The ability of science being discussed in local indigenous languages not only has the ability to reach more people who do not speak English as a first language, it also has the ability to integrate the facts and methods of science into cultures that have been denied it in the past. As sociology professor Kwesi Kwaa Prah put it in a 2007 report to the Foundation for Human Rights in South Africa, “Without literacy in the languages of the masses, science and technology cannot be culturally-owned by Africans. Africans will remain mere consumers, incapable of creating competitive goods, services and value-additions in this era of globalization.” (Prah, Kwesi Kwaa, 2007). When science becomes "foreign" or something non-African, when one has to assume another identity just to theorize and practice science, it's a subjugation of the mind - mental colonization.

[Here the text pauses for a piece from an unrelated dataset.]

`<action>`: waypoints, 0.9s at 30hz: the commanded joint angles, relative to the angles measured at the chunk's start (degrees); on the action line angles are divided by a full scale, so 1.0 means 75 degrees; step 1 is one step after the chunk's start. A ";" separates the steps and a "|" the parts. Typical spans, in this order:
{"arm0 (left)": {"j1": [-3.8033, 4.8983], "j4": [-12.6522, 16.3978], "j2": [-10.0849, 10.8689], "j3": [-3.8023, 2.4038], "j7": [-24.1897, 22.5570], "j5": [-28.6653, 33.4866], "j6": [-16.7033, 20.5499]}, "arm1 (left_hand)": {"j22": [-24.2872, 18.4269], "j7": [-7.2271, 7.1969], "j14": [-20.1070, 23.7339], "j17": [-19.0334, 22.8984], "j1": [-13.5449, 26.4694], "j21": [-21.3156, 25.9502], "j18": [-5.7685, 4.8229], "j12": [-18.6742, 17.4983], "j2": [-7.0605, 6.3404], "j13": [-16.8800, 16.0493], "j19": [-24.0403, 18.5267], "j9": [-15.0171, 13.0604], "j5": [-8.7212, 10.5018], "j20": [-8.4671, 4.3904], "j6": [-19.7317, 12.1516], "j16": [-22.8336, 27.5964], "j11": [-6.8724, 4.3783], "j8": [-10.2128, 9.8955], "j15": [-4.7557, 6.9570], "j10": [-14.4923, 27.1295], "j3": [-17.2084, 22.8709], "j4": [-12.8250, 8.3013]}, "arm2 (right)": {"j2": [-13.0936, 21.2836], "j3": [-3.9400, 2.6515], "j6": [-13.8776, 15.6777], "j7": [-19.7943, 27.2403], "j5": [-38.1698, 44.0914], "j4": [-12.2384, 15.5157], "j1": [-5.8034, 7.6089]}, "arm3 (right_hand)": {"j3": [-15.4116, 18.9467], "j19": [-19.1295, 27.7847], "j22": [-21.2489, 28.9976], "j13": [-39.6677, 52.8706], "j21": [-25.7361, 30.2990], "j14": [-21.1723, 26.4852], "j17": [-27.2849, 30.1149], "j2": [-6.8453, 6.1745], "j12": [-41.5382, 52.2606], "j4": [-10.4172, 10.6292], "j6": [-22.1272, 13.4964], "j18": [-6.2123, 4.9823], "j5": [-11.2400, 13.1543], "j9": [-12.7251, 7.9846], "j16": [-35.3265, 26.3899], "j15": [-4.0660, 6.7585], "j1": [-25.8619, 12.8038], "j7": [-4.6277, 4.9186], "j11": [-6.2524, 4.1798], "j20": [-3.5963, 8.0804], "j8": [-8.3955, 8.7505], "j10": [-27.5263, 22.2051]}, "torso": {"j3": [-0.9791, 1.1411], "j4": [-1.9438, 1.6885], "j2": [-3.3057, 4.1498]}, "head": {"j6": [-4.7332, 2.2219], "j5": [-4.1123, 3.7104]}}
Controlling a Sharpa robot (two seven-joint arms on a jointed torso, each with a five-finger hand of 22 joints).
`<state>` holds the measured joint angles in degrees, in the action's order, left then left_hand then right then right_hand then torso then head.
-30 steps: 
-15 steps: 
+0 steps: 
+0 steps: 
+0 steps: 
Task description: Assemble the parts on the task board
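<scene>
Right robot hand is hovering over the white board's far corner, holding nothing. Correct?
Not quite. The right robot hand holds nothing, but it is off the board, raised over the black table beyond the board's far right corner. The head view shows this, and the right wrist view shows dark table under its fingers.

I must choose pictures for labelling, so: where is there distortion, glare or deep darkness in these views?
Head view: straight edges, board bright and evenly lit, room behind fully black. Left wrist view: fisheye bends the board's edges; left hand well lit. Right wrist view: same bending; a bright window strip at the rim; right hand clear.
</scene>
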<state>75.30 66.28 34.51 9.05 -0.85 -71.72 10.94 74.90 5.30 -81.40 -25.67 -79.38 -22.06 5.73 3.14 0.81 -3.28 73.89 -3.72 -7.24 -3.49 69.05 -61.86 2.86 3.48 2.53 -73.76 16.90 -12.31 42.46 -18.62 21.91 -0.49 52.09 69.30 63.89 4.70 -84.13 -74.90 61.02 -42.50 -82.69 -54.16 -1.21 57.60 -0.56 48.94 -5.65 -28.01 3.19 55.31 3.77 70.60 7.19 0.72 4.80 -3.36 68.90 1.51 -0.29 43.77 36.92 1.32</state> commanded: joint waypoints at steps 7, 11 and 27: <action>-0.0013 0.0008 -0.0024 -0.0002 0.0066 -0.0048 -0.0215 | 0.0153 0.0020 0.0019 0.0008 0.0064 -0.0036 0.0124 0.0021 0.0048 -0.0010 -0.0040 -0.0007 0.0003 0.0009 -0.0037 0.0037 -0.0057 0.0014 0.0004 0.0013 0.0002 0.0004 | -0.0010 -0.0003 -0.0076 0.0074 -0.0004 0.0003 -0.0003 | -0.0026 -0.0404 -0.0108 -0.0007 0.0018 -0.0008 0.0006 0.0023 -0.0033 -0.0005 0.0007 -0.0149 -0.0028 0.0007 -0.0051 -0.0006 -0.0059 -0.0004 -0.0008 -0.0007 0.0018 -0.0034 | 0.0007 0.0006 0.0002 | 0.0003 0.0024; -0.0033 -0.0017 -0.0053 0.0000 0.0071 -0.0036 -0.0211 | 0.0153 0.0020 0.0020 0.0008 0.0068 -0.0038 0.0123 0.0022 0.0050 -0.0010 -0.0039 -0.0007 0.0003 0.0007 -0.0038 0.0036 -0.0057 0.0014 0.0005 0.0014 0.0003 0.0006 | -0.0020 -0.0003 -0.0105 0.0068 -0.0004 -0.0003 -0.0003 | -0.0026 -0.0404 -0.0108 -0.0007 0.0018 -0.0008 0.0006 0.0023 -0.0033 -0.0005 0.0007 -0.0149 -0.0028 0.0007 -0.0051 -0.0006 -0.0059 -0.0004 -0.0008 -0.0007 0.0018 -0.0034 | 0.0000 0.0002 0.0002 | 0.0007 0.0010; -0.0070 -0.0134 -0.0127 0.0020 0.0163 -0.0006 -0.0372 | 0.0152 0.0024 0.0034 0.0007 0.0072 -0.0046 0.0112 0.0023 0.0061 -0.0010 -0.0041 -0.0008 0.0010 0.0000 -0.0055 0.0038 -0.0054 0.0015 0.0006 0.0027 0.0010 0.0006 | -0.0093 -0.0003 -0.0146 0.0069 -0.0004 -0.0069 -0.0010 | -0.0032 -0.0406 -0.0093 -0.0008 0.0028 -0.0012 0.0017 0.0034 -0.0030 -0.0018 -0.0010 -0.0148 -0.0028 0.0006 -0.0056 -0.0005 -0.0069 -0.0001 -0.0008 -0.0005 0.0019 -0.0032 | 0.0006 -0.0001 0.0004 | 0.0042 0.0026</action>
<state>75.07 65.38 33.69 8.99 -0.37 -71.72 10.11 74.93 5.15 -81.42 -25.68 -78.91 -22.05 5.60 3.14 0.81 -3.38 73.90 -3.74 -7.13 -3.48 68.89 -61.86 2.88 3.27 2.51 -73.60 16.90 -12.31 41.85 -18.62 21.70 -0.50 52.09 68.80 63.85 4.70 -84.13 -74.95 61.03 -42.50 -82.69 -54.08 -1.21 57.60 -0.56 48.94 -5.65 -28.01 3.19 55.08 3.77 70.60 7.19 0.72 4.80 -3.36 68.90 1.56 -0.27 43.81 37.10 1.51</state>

There is a substantial amount of distrust in science, in particular by many black South Africans who can cite many examples of how it has been abused for oppression in the past. In addition, the communication and education of science was weaponized by the oppressive apartheid government in South Africa, and that has left many seeds of distrust in citizens who only experience science being discussed in English.

Through government-funded efforts, European derived Languages such as Afrikaans, English, French, and Portuguese, have been used as vessels of science, but African indigenous languages have not been given the same treatment. Modern digital tools like machine learning offer new, low-cost opportunities for scientific terms and ideas to be communicated in African indigenous languages.

During the COVID19 pandemic, many African governments did not communicate about COVID19 in the most wide-spread languages in their country. ∀ et al (2020) demonstrated the difficulty in translating COVID19 surveys since the only data that was available to train the models was religious data. Furthermore, they noted that scientific words did not exist in the respective African languages.

Thus, we propose to build a multilingual scientific parallel corpora of African research, by translating African papers released on AfricArxiv into multiple African languages.

Use cases:
- A machine translation tool for AfricArxiv to aid translation of their research to and from African languages
- Terminology developed will be submitted to respective boards for addition to official language glossaries for further improvements to scientific communication
- A machine translation tool for African universities to ensure accessibility of their publications
- A machine translation tool for scientific journalists to assist in widely distributing their work on the African continent
- More generally, the datasets developed would be a welcome addition

The selection of languages for this grant was based on the following factors:
- Prevalence of usage of the languages in question
- Existing relationships with co-ordinators, trusted translation partners, journalists and linguists for the languages in the Masakhane community
- The lack of existing open-source translation data in non-religious contexts
- The geographic diversity of the languages to be representative of the continent

Based on the above, we have selected the following 6 languages: Zulu, Northern Sotho, Yoruba, Hausa, Luganda, Amharic.